As noted recently cars can kill lots of people in much the same manner as like guns. So the simple question: if all cars on the road need to be nationally registered (and possibly even insured) then why the heck not do the same thing for guns?
There is no national database of guns. Not of who owns them, how many are sold annually or even how many exist.
Federal law bars the Bureau of Alcohol, Tobacco, Firearms and Explosives from keeping track of guns. The only time the government can track the history of a gun, including its first buyer and seller, is after it's used in a crime. And though President Barack Obama and numerous Democratic lawmakers have called for new limits on what kinds of guns should be available to the public and urged stronger background checks in gun sales, there is no effort afoot to change the way the government keeps track - or doesn't - of where the country's guns are.(AP)

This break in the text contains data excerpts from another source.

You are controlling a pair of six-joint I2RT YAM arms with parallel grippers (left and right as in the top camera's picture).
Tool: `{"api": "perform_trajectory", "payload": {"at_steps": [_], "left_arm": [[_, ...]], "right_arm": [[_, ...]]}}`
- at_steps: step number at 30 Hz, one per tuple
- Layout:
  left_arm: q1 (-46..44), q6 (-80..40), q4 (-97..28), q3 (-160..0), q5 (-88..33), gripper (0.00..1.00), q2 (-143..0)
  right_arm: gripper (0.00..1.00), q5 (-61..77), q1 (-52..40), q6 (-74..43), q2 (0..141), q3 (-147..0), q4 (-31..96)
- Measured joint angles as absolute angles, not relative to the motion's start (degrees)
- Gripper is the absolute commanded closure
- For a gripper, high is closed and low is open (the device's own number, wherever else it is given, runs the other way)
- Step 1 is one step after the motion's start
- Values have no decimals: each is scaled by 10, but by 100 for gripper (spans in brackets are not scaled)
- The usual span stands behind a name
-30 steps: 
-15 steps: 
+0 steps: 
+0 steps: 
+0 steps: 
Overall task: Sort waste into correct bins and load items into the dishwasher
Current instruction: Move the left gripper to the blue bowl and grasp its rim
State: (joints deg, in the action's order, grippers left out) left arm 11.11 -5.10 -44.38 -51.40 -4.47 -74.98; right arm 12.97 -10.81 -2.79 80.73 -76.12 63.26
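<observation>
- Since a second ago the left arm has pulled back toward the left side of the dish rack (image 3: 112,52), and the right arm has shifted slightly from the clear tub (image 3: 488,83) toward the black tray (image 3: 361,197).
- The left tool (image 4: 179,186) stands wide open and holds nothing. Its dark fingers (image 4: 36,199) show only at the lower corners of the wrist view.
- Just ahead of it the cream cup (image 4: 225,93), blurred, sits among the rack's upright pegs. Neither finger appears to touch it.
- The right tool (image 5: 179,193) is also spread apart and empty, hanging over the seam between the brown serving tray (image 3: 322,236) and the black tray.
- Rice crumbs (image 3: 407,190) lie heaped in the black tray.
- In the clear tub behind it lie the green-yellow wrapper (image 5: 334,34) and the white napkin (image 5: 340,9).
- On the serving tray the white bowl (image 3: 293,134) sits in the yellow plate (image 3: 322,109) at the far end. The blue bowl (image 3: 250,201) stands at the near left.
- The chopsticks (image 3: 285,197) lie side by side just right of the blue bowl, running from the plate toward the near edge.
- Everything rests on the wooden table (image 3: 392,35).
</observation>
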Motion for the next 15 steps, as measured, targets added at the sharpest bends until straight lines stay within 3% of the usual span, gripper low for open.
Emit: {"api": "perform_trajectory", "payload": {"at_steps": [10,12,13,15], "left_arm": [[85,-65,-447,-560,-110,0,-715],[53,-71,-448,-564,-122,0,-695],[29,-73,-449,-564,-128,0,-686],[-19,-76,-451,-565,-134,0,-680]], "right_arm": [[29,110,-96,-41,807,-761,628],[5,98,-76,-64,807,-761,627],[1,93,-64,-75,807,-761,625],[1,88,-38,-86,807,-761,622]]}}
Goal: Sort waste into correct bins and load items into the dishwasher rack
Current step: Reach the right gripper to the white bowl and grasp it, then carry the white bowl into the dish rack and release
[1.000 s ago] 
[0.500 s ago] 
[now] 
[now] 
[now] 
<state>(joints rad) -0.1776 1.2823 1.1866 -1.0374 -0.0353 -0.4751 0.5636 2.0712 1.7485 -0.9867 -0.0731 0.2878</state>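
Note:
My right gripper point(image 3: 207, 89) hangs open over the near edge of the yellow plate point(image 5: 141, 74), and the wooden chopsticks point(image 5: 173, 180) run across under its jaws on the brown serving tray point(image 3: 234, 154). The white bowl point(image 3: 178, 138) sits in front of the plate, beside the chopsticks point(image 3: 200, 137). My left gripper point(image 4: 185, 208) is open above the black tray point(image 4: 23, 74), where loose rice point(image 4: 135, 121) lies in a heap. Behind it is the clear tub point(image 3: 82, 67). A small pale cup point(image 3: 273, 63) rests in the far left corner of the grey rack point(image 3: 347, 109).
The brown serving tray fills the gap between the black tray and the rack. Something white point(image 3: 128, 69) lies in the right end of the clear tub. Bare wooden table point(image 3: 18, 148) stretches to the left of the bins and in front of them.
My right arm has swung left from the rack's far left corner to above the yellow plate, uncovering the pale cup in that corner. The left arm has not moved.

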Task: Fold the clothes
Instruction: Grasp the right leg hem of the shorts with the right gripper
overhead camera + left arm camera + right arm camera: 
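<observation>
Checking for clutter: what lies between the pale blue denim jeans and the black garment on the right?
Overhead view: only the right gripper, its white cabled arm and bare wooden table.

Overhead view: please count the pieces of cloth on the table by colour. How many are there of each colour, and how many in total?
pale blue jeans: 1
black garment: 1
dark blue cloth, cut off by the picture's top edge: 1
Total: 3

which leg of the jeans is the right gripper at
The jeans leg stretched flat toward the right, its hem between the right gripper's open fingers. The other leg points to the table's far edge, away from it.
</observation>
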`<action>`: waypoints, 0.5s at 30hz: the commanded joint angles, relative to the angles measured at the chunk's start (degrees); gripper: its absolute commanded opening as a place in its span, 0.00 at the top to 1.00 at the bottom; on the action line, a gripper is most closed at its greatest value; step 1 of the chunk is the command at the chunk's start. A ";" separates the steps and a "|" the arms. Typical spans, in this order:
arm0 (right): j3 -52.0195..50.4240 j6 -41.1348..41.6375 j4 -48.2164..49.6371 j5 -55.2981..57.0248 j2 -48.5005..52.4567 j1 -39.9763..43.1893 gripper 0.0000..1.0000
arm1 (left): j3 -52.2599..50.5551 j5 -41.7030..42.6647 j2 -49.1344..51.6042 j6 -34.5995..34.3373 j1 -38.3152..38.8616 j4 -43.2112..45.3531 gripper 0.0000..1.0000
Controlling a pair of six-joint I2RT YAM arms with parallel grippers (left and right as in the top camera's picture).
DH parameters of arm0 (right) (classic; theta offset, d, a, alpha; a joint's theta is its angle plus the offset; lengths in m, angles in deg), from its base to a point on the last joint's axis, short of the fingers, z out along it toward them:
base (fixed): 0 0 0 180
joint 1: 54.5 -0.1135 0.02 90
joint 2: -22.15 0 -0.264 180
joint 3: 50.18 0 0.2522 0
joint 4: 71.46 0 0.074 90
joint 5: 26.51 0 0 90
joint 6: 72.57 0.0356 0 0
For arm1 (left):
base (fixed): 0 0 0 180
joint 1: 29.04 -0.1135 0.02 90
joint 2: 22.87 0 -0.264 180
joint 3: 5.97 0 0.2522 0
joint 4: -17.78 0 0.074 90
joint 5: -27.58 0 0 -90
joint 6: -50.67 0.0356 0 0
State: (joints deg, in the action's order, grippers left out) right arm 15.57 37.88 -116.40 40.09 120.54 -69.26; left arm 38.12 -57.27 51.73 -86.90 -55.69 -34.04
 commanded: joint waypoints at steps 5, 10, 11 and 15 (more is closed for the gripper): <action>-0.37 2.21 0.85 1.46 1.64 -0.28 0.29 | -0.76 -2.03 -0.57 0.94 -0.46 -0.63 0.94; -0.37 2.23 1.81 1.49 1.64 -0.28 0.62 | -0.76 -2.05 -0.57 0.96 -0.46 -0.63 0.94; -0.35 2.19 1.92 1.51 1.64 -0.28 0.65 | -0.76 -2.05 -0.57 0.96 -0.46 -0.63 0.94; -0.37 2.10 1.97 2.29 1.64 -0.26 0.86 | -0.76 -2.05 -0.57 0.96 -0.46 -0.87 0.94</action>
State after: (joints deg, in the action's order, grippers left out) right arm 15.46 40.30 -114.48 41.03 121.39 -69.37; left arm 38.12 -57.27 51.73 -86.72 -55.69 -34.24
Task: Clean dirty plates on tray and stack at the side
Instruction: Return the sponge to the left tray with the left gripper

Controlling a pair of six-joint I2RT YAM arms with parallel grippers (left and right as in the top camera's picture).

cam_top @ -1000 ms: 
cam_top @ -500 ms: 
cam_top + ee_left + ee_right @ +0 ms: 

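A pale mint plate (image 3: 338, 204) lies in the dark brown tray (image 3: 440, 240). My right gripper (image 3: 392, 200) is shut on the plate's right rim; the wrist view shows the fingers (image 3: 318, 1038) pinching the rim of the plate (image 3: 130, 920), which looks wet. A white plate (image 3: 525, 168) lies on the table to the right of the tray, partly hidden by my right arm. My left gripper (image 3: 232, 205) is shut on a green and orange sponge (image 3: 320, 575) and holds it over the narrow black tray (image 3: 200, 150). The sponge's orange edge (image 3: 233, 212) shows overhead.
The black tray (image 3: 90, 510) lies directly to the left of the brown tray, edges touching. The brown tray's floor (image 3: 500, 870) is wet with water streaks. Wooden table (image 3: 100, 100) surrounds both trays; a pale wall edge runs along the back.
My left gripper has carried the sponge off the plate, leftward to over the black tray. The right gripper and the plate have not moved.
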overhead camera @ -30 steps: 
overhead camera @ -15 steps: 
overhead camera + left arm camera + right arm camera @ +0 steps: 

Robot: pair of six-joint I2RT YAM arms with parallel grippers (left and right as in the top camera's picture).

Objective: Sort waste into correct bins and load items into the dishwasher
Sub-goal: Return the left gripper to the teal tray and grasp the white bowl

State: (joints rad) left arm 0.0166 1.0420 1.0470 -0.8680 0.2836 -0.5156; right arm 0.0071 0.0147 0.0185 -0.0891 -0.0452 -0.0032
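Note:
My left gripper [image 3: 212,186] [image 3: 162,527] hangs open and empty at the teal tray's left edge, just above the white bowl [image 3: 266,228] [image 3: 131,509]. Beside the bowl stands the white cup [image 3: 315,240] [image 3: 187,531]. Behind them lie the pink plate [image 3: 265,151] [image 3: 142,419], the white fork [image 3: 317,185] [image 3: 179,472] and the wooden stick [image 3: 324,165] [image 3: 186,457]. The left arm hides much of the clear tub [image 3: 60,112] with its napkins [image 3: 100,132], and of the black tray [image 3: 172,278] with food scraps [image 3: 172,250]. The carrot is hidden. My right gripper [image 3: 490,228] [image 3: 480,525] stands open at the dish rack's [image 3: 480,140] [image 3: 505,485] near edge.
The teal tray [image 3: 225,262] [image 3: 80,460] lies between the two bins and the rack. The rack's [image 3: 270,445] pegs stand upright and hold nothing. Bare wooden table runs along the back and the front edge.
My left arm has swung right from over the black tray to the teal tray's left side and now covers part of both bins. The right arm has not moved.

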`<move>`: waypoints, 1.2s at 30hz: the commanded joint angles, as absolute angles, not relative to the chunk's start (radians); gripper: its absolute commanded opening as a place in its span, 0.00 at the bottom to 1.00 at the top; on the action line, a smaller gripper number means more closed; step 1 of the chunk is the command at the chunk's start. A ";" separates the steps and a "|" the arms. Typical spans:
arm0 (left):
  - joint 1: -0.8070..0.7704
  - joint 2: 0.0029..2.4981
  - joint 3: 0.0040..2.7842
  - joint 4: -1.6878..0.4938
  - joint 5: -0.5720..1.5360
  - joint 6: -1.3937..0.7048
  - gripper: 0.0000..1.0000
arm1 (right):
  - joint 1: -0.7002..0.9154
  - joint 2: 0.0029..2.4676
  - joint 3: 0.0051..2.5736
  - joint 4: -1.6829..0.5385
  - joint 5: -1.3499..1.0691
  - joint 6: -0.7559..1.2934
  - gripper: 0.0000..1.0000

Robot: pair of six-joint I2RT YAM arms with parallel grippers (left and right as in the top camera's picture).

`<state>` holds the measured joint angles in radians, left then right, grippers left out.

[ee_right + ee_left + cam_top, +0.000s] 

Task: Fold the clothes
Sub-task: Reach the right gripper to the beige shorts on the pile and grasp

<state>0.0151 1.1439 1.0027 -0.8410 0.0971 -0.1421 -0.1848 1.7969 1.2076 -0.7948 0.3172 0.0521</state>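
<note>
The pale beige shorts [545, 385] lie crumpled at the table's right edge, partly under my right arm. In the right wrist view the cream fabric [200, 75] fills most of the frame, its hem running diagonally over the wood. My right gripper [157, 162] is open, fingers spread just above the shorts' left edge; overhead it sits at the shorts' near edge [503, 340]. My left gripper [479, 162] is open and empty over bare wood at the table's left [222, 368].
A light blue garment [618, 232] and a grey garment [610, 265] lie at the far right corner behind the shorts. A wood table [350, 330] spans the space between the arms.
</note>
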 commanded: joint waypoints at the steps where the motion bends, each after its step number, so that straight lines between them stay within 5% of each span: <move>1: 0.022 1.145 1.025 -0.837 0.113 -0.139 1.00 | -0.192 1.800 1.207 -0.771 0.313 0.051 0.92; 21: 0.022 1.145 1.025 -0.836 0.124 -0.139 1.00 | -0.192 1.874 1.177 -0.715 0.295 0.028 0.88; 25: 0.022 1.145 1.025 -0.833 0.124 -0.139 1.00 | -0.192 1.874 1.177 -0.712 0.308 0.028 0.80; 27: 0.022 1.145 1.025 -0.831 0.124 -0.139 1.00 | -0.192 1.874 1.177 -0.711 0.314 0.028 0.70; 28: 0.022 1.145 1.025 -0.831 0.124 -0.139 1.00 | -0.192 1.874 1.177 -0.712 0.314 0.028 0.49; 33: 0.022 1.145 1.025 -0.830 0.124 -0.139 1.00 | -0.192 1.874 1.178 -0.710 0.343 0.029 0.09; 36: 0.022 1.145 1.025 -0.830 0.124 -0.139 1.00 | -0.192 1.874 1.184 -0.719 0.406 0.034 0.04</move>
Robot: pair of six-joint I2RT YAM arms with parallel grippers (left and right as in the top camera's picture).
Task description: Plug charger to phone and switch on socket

Seems a bit of a double standard. Cars are traced by their VIN number from the moment they roll off the factory line. They are easily traceable, as are the technical owners. Get a ticket? They take your license and your registration. If you're driving a car you'd damn well better have both documents when they pull you over. Chances are they already ran your plate too, and found out all about you. Take your car to the shop? Try and sell it? Trade it? They'll find out everything that happened, who owned it and the last time insurance paid to have it fixed.
So... why the fuck aren't we doing even a fraction of that with guns?
Guns, like cars, have a fixed registration number. It should be easy to track in a national database. Who owned or owns a gun matters, and if it gets stolen, even more reason to have a registry to ensure that the wrong person doesn't get tagged for being responsible. There are also licenses, matching gun licenses or FIDs to guns should also be reasonable. Why not?
I think that putting aside the gun control argument for a while and just improving record management would be a solid step forward. It would also help trace the spread of legally owned weapons into the hands of criminals and make it faster to identify where guns used in crimes came from.
As for insurance, that might not be a bad idea either. But that's a different topic.